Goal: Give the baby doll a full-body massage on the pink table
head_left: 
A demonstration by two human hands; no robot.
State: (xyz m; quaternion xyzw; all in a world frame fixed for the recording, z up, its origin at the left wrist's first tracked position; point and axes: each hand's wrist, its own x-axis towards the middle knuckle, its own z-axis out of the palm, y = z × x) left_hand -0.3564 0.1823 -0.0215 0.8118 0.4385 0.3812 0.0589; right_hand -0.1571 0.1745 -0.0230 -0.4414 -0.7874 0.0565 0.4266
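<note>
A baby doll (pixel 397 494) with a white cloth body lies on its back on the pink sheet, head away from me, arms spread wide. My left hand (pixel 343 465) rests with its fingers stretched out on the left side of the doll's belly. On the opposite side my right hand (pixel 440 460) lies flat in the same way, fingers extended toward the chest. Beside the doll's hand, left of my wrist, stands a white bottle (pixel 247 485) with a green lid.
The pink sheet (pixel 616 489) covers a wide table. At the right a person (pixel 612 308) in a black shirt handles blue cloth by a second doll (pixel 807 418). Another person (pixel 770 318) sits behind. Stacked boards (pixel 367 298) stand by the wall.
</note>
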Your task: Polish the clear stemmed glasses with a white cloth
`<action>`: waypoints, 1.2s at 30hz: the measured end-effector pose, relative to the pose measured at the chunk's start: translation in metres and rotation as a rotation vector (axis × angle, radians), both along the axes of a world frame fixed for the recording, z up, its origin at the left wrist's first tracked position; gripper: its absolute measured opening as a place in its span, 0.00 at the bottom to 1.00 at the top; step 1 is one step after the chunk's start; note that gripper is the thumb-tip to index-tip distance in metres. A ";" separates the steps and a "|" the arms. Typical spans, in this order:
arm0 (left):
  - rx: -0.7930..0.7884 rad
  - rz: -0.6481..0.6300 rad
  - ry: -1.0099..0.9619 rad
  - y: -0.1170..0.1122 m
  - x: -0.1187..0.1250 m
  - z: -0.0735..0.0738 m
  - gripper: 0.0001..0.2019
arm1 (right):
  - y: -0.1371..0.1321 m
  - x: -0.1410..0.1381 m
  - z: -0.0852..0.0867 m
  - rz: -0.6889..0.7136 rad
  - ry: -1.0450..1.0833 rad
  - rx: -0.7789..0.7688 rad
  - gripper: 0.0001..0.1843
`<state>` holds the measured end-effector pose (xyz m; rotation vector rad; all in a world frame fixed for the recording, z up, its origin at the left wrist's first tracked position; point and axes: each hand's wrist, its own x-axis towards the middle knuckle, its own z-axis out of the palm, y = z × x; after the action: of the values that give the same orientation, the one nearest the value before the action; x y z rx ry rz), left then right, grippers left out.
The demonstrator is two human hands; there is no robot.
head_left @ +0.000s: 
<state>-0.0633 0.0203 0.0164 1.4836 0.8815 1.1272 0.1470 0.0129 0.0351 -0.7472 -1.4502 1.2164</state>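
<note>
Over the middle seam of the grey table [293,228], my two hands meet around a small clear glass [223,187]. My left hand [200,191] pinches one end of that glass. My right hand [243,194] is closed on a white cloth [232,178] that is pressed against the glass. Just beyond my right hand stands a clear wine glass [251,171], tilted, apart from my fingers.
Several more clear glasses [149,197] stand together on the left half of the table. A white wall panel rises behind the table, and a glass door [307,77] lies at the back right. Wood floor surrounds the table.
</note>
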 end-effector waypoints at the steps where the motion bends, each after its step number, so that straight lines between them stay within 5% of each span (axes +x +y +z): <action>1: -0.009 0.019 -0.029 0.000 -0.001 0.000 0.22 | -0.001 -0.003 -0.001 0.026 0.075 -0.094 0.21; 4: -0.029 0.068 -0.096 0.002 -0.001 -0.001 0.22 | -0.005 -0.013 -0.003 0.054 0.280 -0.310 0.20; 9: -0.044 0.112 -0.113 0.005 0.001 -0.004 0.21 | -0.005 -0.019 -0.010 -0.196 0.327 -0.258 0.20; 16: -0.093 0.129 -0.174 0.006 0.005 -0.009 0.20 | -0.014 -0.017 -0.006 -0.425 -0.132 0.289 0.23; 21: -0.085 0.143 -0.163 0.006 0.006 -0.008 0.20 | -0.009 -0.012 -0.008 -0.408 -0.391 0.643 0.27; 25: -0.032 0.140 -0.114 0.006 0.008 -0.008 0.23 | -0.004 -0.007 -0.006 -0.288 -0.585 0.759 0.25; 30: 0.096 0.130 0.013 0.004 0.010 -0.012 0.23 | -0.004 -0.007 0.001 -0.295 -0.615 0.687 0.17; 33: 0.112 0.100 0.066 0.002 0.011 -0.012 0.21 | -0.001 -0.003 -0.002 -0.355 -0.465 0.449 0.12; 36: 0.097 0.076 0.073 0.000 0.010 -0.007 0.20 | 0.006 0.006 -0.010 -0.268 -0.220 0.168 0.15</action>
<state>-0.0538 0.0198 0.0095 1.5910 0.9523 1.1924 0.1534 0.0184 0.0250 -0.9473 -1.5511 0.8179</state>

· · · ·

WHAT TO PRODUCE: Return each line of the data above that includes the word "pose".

ANSWER SPACE:
`<action>`: waypoints, 1.2s at 30hz: the measured end-effector pose, relative to the pose measured at the chunk's start: translation in metres and rotation as a rotation vector (axis × angle, radians), both along the axes of a world frame fixed for the recording, z up, its origin at the left wrist's first tracked position; gripper: its absolute measured opening as a place in its span, 0.00 at the bottom to 1.00 at the top; step 1 is one step after the chunk's start; note that gripper is the thumb-tip to index-tip distance in metres. A ";" separates the steps and a "|" the arms. Typical spans, in this order:
`<state>` holds the measured end-effector pose (xyz m; rotation vector rad; all in a world frame fixed for the recording, z up, its origin at the left wrist's first tracked position; point and axes: each hand's wrist, its own x-axis towards the middle knuckle, its own z-axis out of the palm, y = z × x; after the action: of the values that give the same orientation, the one nearest the value before the action; x y z rx ry rz), left then right, grippers left out.

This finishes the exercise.